__YOUR INSTRUCTIONS__
All the lines below need retyping exactly, apart from the images.

DATA SECTION Block Start

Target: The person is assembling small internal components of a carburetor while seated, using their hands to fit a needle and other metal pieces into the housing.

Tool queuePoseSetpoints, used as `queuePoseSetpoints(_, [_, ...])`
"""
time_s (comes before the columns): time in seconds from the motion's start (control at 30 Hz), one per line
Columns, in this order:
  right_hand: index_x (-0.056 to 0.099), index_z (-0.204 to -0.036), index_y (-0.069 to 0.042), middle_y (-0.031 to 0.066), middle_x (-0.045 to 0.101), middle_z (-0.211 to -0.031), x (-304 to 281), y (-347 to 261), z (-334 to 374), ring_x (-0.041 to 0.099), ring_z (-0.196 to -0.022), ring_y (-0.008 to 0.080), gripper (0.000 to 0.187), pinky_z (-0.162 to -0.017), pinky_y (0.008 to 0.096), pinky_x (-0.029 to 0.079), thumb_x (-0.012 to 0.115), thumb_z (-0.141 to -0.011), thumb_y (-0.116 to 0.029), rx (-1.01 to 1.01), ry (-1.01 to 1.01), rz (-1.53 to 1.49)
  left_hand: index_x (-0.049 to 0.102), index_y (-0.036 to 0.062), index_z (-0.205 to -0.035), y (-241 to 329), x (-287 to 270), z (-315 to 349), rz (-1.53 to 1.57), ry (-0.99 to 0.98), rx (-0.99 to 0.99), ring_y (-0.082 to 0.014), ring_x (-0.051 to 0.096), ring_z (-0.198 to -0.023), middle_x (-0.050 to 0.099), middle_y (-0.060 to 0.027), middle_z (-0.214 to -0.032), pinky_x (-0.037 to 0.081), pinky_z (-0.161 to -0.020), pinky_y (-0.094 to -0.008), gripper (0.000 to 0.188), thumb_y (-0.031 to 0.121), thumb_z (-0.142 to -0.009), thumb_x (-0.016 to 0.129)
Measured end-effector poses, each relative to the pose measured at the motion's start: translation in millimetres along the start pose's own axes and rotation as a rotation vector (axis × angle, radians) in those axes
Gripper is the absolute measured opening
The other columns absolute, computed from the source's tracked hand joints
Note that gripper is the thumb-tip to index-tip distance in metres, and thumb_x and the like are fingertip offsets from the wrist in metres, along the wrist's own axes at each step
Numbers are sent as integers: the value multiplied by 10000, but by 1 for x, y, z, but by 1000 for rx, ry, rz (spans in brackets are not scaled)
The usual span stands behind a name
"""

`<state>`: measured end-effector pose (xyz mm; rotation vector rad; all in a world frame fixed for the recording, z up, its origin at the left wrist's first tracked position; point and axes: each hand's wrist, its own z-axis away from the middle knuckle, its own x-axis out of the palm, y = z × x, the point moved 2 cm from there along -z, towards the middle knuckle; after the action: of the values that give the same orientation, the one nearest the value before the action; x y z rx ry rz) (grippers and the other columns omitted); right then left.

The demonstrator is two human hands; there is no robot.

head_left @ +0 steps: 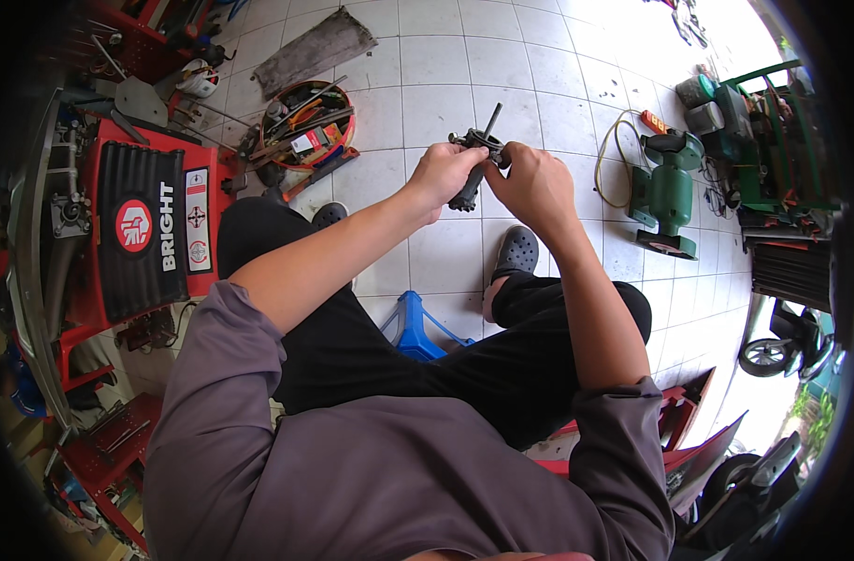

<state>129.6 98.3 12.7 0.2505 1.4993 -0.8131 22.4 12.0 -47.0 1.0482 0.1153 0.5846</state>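
Observation:
In front of my knees, above the tiled floor, I hold a dark cylindrical mechanical part [465, 196] whose exact kind I cannot make out. Its ribbed black lower end hangs below my fingers, and a thin dark rod [492, 119] sticks up from its top. My left hand [438, 179] is wrapped round the part's left side, thumb across its upper end. On the other side my right hand [535, 183] is closed, its thumb and bent fingers pressed together at the top near the rod's base. The right fingertips are partly hidden.
A round tub [350, 126] of hand tools stands ahead to the left, near a grey mat [315, 51]. Red workshop equipment [118, 224] lines the left. To the right is a green bench grinder [672, 192] with a cable. A blue stool [414, 323] is beneath me.

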Motion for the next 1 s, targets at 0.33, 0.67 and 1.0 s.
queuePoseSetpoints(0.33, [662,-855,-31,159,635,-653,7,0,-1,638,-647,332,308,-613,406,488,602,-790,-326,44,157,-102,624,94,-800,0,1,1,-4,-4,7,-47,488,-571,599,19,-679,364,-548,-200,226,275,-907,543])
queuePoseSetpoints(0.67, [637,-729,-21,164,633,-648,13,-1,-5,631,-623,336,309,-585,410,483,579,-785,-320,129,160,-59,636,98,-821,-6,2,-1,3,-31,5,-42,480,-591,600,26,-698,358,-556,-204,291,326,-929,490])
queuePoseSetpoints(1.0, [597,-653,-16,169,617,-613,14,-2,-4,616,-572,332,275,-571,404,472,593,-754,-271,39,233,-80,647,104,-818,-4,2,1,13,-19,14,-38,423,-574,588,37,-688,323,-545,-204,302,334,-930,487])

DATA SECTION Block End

__COMPLETED TASK__
Target: The person is assembling small internal components of a carburetor while seated, using their hands to fit a needle and other metal pieces into the housing.

Tool queuePoseSetpoints, used as `queuePoseSetpoints(_, [_, ...])`
"""
time_s (comes before the columns): time in seconds from the motion's start (control at 30 Hz), one per line
Columns, in this order:
  right_hand: index_x (-0.056 to 0.099), index_z (-0.204 to -0.036), index_y (-0.069 to 0.042), middle_y (-0.031 to 0.066), middle_x (-0.045 to 0.101), middle_z (-0.211 to -0.031), x (-304 to 281), y (-347 to 261), z (-334 to 374), ring_x (-0.041 to 0.099), ring_z (-0.196 to -0.022), ring_y (-0.008 to 0.080), gripper (0.000 to 0.187), pinky_z (-0.162 to -0.017), pinky_y (0.008 to 0.096), pinky_x (-0.029 to 0.079), thumb_x (-0.012 to 0.115), thumb_z (-0.141 to -0.011), thumb_y (-0.116 to 0.029), rx (-1.01 to 1.01), ry (-1.01 to 1.01), rz (-1.53 to 1.49)
  left_hand: index_x (-0.049 to 0.102), index_y (-0.036 to 0.062), index_z (-0.205 to -0.035), y (-241 to 329), x (-287 to 270), z (-315 to 349), rz (-1.53 to 1.57), ry (-0.99 to 0.98), rx (-0.99 to 0.99), ring_y (-0.082 to 0.014), ring_x (-0.051 to 0.096), ring_z (-0.198 to -0.023), middle_x (-0.050 to 0.099), middle_y (-0.060 to 0.027), middle_z (-0.214 to -0.032), pinky_x (-0.037 to 0.081), pinky_z (-0.161 to -0.020), pinky_y (-0.094 to -0.008), gripper (0.000 to 0.188), thumb_y (-0.031 to 0.121), thumb_z (-0.142 to -0.009), thumb_x (-0.016 to 0.129)
Measured end-effector poses, each relative to the pose measured at the motion's start: translation in millimetres along the start pose's own axes and rotation as a rotation vector (axis × angle, radians) in those axes
Gripper is the absolute measured opening
The other columns absolute, computed from the source's tracked hand joints
Note that gripper is the thumb-tip to index-tip distance in metres, and thumb_x and the like are fingertip offsets from the wrist in metres, along the wrist's own axes at each step
Numbers are sent as integers: the value multiplied by 10000, but by 1 for x, y, z, but by 1000 for rx, ry, rz (spans in brackets are not scaled)
The usual span stands behind a name
"""

`<state>`: measured end-effector pose (xyz mm; rotation vector rad; all in a world frame fixed for the recording, z up, its origin at the left wrist's first tracked position; point and axes: each hand's wrist, its own z-axis away from the middle knuckle, its own x-axis out of the palm, y = z × x, the point moved 2 cm from there along -z, towards the middle knuckle; after the action: of the values that give the same orientation, the one nearest the value before the action; x y z rx ry rz) (grippers and the other columns omitted); right then left.

The demonstrator is two human hands; there is no robot.

head_left @ +0 steps: 

<state>129.6 98.3 12.7 0.2505 1.4993 -0.8131 22.4 12.0 -47.0 1.0482 0.1153 0.5846</state>
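Observation:
In front of my knees, above the tiled floor, I hold a dark cylindrical mechanical part [465, 196] whose exact kind I cannot make out. Its ribbed black lower end hangs below my fingers, and a thin dark rod [492, 119] sticks up from its top. My left hand [438, 179] is wrapped round the part's left side, thumb across its upper end. On the other side my right hand [535, 183] is closed, its thumb and bent fingers pressed together at the top near the rod's base. The right fingertips are partly hidden.
A round tub [350, 126] of hand tools stands ahead to the left, near a grey mat [315, 51]. Red workshop equipment [118, 224] lines the left. To the right is a green bench grinder [672, 192] with a cable. A blue stool [414, 323] is beneath me.
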
Motion for the next 1 s, targets at 0.33, 0.67 and 1.0 s.
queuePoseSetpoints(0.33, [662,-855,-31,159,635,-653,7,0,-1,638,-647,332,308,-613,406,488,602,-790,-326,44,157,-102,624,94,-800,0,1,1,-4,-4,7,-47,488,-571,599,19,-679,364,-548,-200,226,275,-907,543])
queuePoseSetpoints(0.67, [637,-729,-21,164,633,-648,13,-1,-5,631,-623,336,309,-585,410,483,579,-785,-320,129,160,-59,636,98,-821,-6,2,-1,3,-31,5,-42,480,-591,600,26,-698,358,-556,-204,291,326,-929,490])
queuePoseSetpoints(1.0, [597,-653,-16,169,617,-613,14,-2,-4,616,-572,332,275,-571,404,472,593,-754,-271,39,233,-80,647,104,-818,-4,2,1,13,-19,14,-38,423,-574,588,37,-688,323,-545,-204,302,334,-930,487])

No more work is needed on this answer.